◆ DATA IN THIS EXERCISE ◆
'''
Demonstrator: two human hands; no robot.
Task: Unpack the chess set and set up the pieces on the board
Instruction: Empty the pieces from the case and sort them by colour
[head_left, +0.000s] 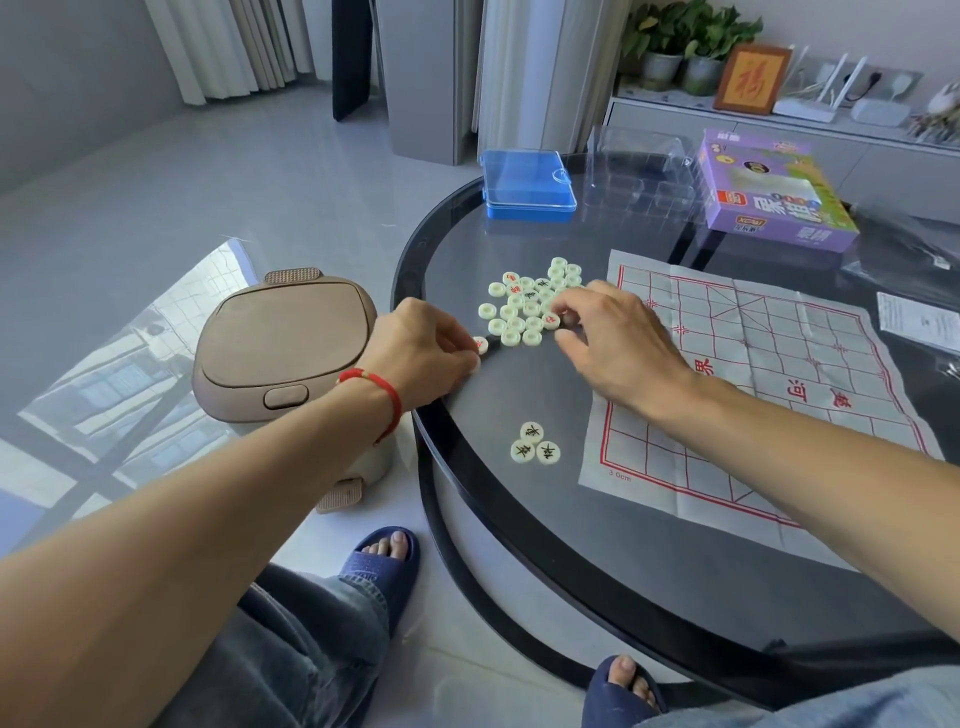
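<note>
Lying heaped on the round glass desk (519, 519) beside the creased paper board (753, 374), pale glossy discs (524, 306) are pinched singly by left fingers (470, 345) and right fingers (563, 312)

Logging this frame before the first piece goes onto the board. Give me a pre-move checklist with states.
1. Paper board unfolded flat on the table: ok, though creased.
2. Board squares free of pieces: ok, none on it yet.
3. Pieces out of the blue case: ok, main pile lies left of the board.
4. Pieces face up for sorting: not ok, most in the pile show blank sides; three black pieces nearer the table edge are face up.
5. Left hand grip: ok, pinching a red-marked piece.
6. Right hand grip: cannot tell, fingertips rest at the pile's edge.
</note>
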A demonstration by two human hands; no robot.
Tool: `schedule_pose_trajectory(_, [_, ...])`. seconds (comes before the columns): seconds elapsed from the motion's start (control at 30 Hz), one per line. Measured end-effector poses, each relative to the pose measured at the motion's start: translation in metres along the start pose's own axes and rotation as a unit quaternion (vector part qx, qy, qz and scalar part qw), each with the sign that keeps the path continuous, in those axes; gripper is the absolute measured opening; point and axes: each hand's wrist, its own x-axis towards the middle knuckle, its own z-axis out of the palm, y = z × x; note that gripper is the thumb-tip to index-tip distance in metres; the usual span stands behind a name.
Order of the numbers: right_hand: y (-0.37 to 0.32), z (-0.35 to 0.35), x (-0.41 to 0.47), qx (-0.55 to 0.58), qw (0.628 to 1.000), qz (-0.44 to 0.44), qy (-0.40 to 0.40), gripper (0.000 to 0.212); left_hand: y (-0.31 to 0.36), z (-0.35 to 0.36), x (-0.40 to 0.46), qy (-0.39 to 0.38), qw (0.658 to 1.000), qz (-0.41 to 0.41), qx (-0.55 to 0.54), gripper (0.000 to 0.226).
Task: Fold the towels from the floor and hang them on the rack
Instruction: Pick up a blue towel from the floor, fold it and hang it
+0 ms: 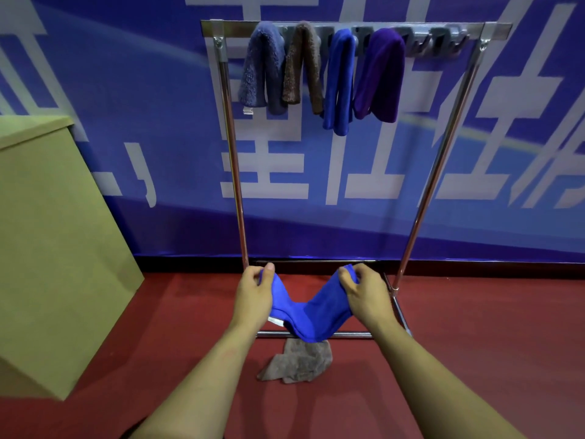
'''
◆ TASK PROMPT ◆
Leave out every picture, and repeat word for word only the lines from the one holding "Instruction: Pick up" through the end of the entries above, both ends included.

◆ OUTPUT ◆
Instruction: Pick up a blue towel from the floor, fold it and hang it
+0 ms: 

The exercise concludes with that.